Ao responder a um dos apoiadores na saída do Palácio da Alvorada, que pedia o fechamento do STF, Bolsonaro recriminou o comentário. “Esquece essa conversa de fechar. Aqui não tem que fechar nada. Aqui é democracia. Aqui é respeito à Constituição brasileira. Aqui é a minha casa, é a tua casa. Eu peço, por favor, que não se fale isso aqui. Supremo aberto, transparente. Congresso aberto, transparente”, afirmou.

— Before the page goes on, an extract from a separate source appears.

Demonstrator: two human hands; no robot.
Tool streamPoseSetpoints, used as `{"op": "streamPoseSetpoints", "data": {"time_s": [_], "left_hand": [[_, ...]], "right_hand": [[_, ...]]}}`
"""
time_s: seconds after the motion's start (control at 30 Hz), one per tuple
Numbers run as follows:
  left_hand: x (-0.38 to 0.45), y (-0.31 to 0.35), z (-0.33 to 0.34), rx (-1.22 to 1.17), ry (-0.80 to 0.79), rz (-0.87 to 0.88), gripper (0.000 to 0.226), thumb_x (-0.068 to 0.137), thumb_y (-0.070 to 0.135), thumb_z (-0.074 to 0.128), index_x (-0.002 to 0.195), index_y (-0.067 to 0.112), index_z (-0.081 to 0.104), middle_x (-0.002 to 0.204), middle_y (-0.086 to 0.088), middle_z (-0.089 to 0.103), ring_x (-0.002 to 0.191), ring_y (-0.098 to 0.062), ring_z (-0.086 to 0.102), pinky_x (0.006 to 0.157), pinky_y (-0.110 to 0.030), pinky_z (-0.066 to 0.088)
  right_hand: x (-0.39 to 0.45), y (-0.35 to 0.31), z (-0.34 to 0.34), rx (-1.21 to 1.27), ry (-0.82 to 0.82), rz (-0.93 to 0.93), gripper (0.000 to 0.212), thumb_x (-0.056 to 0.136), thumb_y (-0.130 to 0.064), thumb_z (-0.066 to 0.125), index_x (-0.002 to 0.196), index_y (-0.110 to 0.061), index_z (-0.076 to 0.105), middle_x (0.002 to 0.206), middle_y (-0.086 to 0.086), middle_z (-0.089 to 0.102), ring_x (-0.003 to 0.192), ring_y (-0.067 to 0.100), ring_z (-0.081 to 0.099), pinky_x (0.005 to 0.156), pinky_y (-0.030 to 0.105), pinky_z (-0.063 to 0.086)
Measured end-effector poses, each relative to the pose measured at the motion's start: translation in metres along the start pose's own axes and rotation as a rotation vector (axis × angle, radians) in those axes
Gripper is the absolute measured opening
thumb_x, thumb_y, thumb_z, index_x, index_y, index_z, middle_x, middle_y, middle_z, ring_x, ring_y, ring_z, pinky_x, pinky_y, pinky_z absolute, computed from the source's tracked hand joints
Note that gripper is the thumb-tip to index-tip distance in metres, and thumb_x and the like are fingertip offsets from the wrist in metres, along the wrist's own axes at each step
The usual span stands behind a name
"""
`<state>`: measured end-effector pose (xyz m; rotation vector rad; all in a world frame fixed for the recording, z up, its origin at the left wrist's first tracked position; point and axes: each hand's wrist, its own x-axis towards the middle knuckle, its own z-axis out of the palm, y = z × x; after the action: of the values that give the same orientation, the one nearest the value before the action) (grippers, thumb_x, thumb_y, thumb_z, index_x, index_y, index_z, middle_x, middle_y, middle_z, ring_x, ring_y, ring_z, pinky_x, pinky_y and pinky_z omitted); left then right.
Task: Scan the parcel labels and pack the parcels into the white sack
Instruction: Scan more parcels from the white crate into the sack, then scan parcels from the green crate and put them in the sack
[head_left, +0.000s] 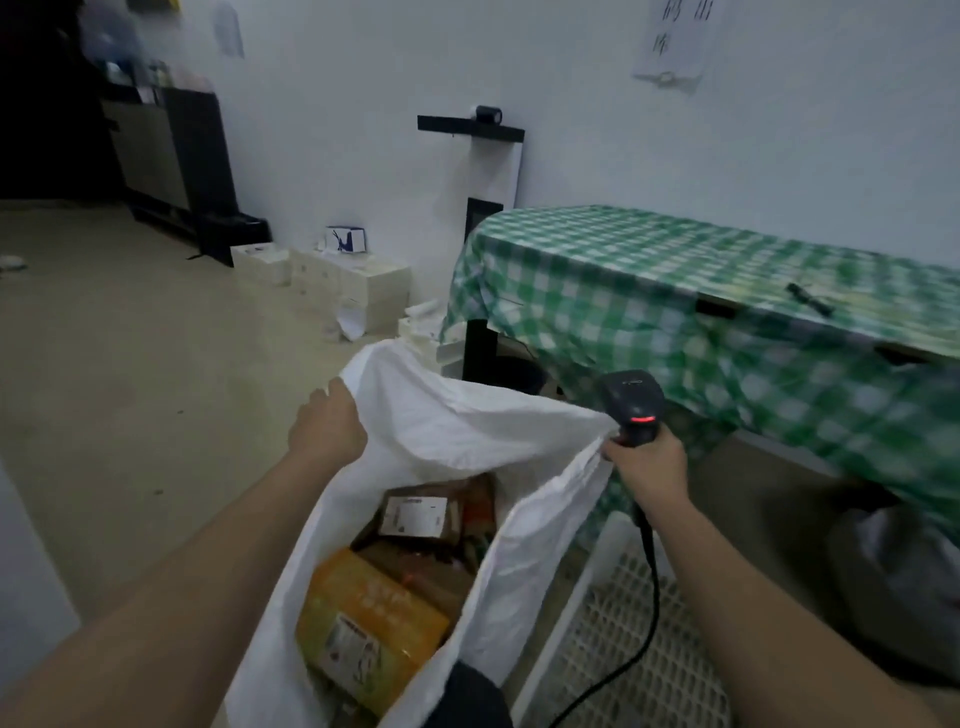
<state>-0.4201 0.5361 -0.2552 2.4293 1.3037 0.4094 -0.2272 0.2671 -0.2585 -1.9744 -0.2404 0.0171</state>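
Floor-side white sack (447, 431) – between hands (gripped)

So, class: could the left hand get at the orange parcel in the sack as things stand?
Probably not yet. The left hand grips the sack rim, so it must let go first. Otherwise the way looks free: the mouth is held open and the orange parcel lies on top, uncovered.

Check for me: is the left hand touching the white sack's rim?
Touching. The head view shows the left hand gripping the rim of the white sack, its fingers curled over the fabric edge with no gap.
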Motion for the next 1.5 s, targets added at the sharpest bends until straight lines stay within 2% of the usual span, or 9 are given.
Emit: {"op": "streamPoseSetpoints", "data": {"time_s": [0.17,0.4,0.57,0.73,0.87,1.03,1.23,1.4,1.5], "left_hand": [[-0.038,0.061,0.011,-0.053,0.085,0.314,0.044,0.093,0.011,0.051,0.136,0.005,0.041,0.140,-0.017,0.042,0.128,-0.034,0.039,0.102,-0.042,0.037],[-0.130,0.164,0.062,-0.219,-0.197,0.655,0.040,0.098,0.018,0.049,0.137,0.013,0.043,0.144,-0.010,0.041,0.122,-0.028,0.048,0.094,-0.039,0.043],[-0.208,0.224,0.110,-0.232,-0.427,0.803,0.043,0.099,0.021,0.049,0.140,0.016,0.039,0.142,-0.010,0.041,0.118,-0.029,0.051,0.094,-0.042,0.045],[-0.280,0.266,0.164,-0.204,-0.594,0.939,0.042,0.098,0.020,0.049,0.139,0.019,0.040,0.140,-0.010,0.043,0.112,-0.030,0.054,0.086,-0.039,0.047],[-0.326,0.297,0.212,-0.211,-0.752,0.917,0.040,0.098,0.024,0.050,0.137,0.018,0.044,0.128,-0.011,0.056,0.103,-0.031,0.060,0.073,-0.031,0.044],[-0.364,0.358,0.282,-0.243,-0.900,0.874,0.039,0.098,0.028,0.051,0.135,0.017,0.048,0.128,-0.004,0.057,0.109,-0.023,0.057,0.085,-0.030,0.047],[-0.396,0.423,0.349,-0.329,-0.970,0.768,0.043,0.098,0.034,0.050,0.137,0.016,0.046,0.137,-0.003,0.053,0.125,-0.023,0.049,0.103,-0.037,0.040],[-0.409,0.441,0.379,-0.432,-1.100,0.592,0.045,0.099,0.047,0.042,0.134,0.018,0.045,0.130,0.000,0.056,0.117,-0.021,0.053,0.094,-0.037,0.044],[-0.409,0.438,0.370,-0.619,-1.126,0.440,0.045,0.096,0.054,0.042,0.136,0.033,0.037,0.130,0.010,0.052,0.113,-0.013,0.051,0.096,-0.036,0.043]], "right_hand": [[-0.029,0.023,-0.048,-0.014,-0.007,0.039,0.015,0.074,-0.009,0.074,0.083,-0.013,0.063,0.083,0.011,0.068,0.078,0.026,0.064,0.067,0.031,0.047],[-0.086,0.060,-0.141,-0.031,0.118,0.105,0.009,0.078,-0.009,0.068,0.077,-0.016,0.062,0.069,0.005,0.070,0.067,0.022,0.070,0.067,0.036,0.053],[-0.139,0.112,-0.222,-0.046,0.218,0.279,0.005,0.081,-0.004,0.061,0.085,-0.002,0.064,0.070,0.012,0.068,0.042,0.010,0.062,0.046,0.024,0.045],[-0.179,0.187,-0.287,-0.075,0.366,0.466,0.013,0.073,-0.019,0.068,0.081,-0.008,0.065,0.075,0.015,0.072,0.070,0.033,0.069,0.065,0.047,0.056],[-0.189,0.246,-0.318,-0.029,0.480,0.571,0.014,0.071,-0.022,0.066,0.083,-0.016,0.062,0.083,0.014,0.071,0.081,0.036,0.068,0.077,0.053,0.057],[-0.156,0.287,-0.355,0.026,0.566,0.588,0.014,0.085,-0.011,0.064,0.077,-0.015,0.053,0.072,0.009,0.058,0.070,0.027,0.053,0.059,0.032,0.037],[-0.097,0.331,-0.388,0.085,0.658,0.545,0.007,0.088,-0.014,0.063,0.086,-0.015,0.056,0.077,0.005,0.060,0.077,0.023,0.055,0.073,0.035,0.042],[-0.082,0.355,-0.392,0.105,0.656,0.570,0.005,0.089,-0.015,0.062,0.092,-0.016,0.057,0.074,-0.005,0.056,0.066,0.006,0.048,0.059,0.029,0.037],[-0.083,0.351,-0.392,0.160,0.684,0.515,0.010,0.088,-0.014,0.062,0.084,-0.020,0.055,0.073,-0.003,0.057,0.065,0.010,0.048,0.058,0.025,0.037]]}}
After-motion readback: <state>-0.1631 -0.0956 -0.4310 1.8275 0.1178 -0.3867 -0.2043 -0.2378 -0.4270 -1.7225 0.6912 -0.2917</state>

O presidente Jair Bolsonaro disse esperar que o isolamento horizontal termine ainda nesta semana. “Meu papel é preservar a liberdade do brasileiro, se nós tivermos um quadro de caos, não sabemos o que vai acontecer. O povo com fome, com dificuldade, com filho doente em casa, a gente não sabe o que vai acontecer. Ou melhor, até sabe, mas não quero levar a um clima de incerteza”, afirmou. “Dá para recuperar o Brasil ainda. Eu espero que esta seja a última semana desta quarentena, desta maneira de combater o vírus com todo mundo em casa.” De acordo com Bolsonaro, 70% da população será infectada. “As medidas restritivas de alguns estados foram excessivas, não atingiram seu objetivo. Aproximadamente 70% da população será infectada. Não adianta querer correr disso”, sentenciou. Horas depois, ao ser questionado sobre o número de mortes pelo novo coronavírus — quase 2.600 no país —, Bolsonaro foi ríspido. “Eu não sou coveiro, tá certo?”. O jornalista insistiu na pergunta, e recebeu a mesma resposta.